I have no idea what this means, as when I have a toothache I normally am not terribly interested in what my family or community says—I’m interested in what a dentist says she’ll do to fix it. But regardless of what it means, it’s one of three questions in the RFP that essentially ask the same question. When you’re confronted with page limitations and repetitive questions, you have two fundamental choices: repeat what you said, either verbatim or in slightly different words, or refer to the answers given in preceding statements. In general, we think it’s better to repeat what was said previous, or at least repeat portions of it if possible, because the reviewer will at least be able to put a check in the box indicating that the question was answered. It’s in front of the reviewer, which is particularly important if different reviewers are reading different proposal sections.

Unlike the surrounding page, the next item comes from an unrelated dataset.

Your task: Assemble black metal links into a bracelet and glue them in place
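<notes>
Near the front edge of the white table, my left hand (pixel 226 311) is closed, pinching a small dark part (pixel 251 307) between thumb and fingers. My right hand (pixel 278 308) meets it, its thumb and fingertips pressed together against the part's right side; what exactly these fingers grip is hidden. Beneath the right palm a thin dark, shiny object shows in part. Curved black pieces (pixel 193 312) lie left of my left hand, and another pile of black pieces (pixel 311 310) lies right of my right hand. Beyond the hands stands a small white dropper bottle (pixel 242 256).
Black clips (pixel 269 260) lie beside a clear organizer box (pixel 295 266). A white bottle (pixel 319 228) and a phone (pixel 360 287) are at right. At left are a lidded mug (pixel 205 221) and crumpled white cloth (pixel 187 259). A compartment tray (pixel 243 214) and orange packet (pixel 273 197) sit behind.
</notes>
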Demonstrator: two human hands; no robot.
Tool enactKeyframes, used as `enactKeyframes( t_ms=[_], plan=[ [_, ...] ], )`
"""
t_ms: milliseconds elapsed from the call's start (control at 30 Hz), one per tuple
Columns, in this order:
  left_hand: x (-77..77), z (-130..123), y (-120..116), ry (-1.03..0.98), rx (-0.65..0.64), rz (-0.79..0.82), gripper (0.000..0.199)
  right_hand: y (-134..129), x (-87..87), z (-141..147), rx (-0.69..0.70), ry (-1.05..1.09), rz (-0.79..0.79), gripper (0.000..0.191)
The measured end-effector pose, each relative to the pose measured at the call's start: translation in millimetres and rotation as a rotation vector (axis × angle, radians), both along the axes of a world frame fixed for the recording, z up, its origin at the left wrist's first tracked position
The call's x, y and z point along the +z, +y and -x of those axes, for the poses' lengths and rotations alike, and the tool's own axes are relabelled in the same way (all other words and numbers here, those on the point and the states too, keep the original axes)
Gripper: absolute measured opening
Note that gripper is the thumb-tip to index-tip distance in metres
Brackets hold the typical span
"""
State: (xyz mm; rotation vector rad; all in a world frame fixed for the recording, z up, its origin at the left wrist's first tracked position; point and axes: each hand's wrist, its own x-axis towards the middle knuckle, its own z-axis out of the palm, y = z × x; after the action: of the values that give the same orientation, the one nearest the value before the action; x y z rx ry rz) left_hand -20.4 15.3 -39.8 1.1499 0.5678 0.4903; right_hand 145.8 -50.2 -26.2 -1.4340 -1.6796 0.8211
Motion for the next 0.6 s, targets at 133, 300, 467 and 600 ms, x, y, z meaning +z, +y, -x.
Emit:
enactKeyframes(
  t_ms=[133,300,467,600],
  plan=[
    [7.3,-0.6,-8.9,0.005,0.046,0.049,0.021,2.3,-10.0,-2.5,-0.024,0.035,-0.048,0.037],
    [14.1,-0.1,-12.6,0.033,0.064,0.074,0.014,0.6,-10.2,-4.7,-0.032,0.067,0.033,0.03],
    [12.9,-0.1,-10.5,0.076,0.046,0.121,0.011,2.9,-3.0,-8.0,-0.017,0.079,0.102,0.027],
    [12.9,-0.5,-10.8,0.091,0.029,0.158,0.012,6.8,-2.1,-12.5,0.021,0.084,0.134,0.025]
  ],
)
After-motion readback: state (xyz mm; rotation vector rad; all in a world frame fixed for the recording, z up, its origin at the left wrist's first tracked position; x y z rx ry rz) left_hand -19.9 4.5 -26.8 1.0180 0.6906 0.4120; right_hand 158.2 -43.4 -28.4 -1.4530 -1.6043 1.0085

But in situations with extreme page limitations, we will sometimes refer to previous answers. But to do so, it’s vital that you pinpoint the section where the preceding answers occurred. Don’t just say, “as stated above,” unless what you’ve stated is immediately above. Say, for example, that, “as stated in Section 2.4, we’re committed to delivering services to special populations in the context of family and community…” That way, if the reviewer is bold enough to look at the preceding section, the reviewer might actually be able to find the relevant material. No matter how long and dreary the proposal, it’s incumbent on the grant writer to go find where the material exists and leave a pointer to that material in the later section. It’s also vital to answer the question rather than just observing, no matter how accurately, that the question has already been answered, which is a fast way to lose points by acting superior to the reviewer.

No matter how repetitive a question might be, you should answer it.


Why so many RFPs are so poorly constructed is a fine question and one I wish I could answer well. One assumption is that the people who write RFPs almost never respond to them, or, if they ever do have to respond to respond, it’s to someone else’s RFP. With that in mind, the best rational reason I can imagine is that it’s hard to figure out who would be best at delivering services and who most needs services. The problem is similar to figuring out how much to pay should be offered in a large organization. Tim Harford discusses it in The Logic of Life:

All the problems of office life stem from the same root. To run a company perfectly you would need to have information about who is talented, who is honest, and who is hardworking, and pay them accordingly. But much of this vital information is inherently hard to uncover or act upon. So it is hard to pay people as much or as little as they truly deserve. Many of the absurdities of office life follow logically from attempts to get around that problem […] (89)

The various levels of government don’t have perfect information about who will use grant funds well, and hence they issue byzantine RFPs to try and extract this information by force. But I’m not convinced funders are really getting anything better than they would if they issued a one-page RFP that said, “Provide dental health to at-risk populations. Tell us who, what, where, when, why, and how you’re going to provide them in a maximum of 30 double-spaced pages. You must submit by June 13. Good luck!” Instead, we get mangled RFPs like the one mocked above and blog posts that, like this one, are designed chiefly to demystify a process that shouldn’t be shrouded in the first place.